Multiple, perhaps interactive, mechanisms participate in the linkage between increased neural activity and cerebral vasodilation. In the present study, we assessed whether neural activation-related pial arteriolar dilation (PAD) involved interactions among adenosine (Ado) A2 receptors (A2Rs), large-conductance Ca2+-operated K+ (BKCa) channels, and inward rectifier K+ (Kir) channels. In rats with closed cranial windows, we monitored sciatic nerve stimulation (SNS)-induced PAD in the absence or presence of pharmacological blockade of A2Rs (ZM-241385), ecto-5′-nucleotidase (α,β-methylene-adenosine diphosphate), BKCa channels (paxilline), and Kir channels (BaCl2). Individually, these interventions led to 53–66% reductions in SNS-induced PADs. Combined applications of these blockers led to little or no further repression of SNS-induced PADs, suggesting interactions among A2Rs and K+ channels. In the absence of SNS, BaCl2 blockade of Kir channels produced 52–80% reductions in Ado and NS-1619 (BKCa channel activator)-induced PADs.
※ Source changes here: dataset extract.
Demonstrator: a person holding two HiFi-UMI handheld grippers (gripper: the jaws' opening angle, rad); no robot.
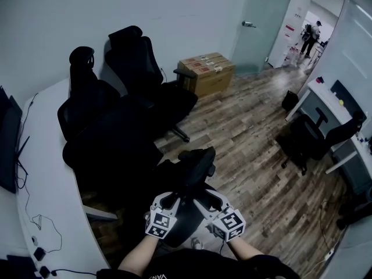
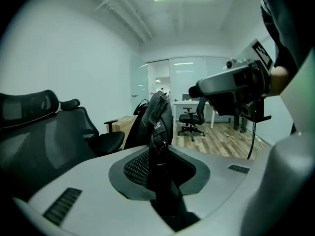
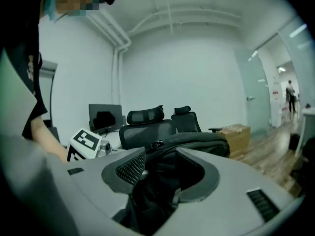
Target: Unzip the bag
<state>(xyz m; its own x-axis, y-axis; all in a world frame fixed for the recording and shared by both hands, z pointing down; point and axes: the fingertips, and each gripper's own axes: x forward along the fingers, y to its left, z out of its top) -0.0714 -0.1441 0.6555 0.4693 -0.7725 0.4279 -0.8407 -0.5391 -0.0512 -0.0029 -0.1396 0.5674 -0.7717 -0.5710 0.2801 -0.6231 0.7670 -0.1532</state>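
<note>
Tension along the zip line was what this step needed, and you had both tools on the bag (image 1: 195, 166) to get it. The bag hung in front of you between the two grippers, over the wooden floor (image 1: 250, 132) and just beside the black office chairs (image 1: 87, 109). Whether its underside rested on anything could not be told from the head view.

Your left gripper (image 2: 162, 167) had its fingers (image 2: 133, 168) clenched on a narrow fold or strap of black fabric that rose straight up out of the gap. Your right gripper (image 3: 165, 173) was grasping a thicker bunch of the same bag, the cloth filling the space between its pads.

A small metal piece that looked like the zip pull (image 3: 157, 142) sat on the upper seam, just beyond the right gripper's fingers and not between them. So, as I judged it, neither tool was on the pull yet.

To do it well, you needed:
- one gripper to stay as the anchor, close to the closed end of the zip
- the other to let go and take only the tab, not the cloth around it
- the draw to run along the seam, never away from it, because soft fabric would buckle and jam the slider
</note>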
In contrast, paxilline blockade of BKCa channels was without effect on dilations elicited by KCl (Kir channel activator) and Ado suffusions, indicating that Ado- and NS-1619-associated PADs involved Kir channels. In addition, targeted ablation of the superficial glia limitans was associated with a selective 60–80% loss of NS-1619 responses, suggesting that the BKCa channel participation (and paxilline sensitivity) derived largely from channels within the glia limitans. Additionally, blockade of either PKA or adenylyl cyclase caused markedly attenuated pial arteriolar responses to SNS and, in the absence of SNS, responses to Ado, KCl, and NS-1619. These findings suggested a key, possibly permissive, role for A2R-linked cAMP generation and PKA-induced K+ channel phosphorylation in somatosensory activation-evoked PAD.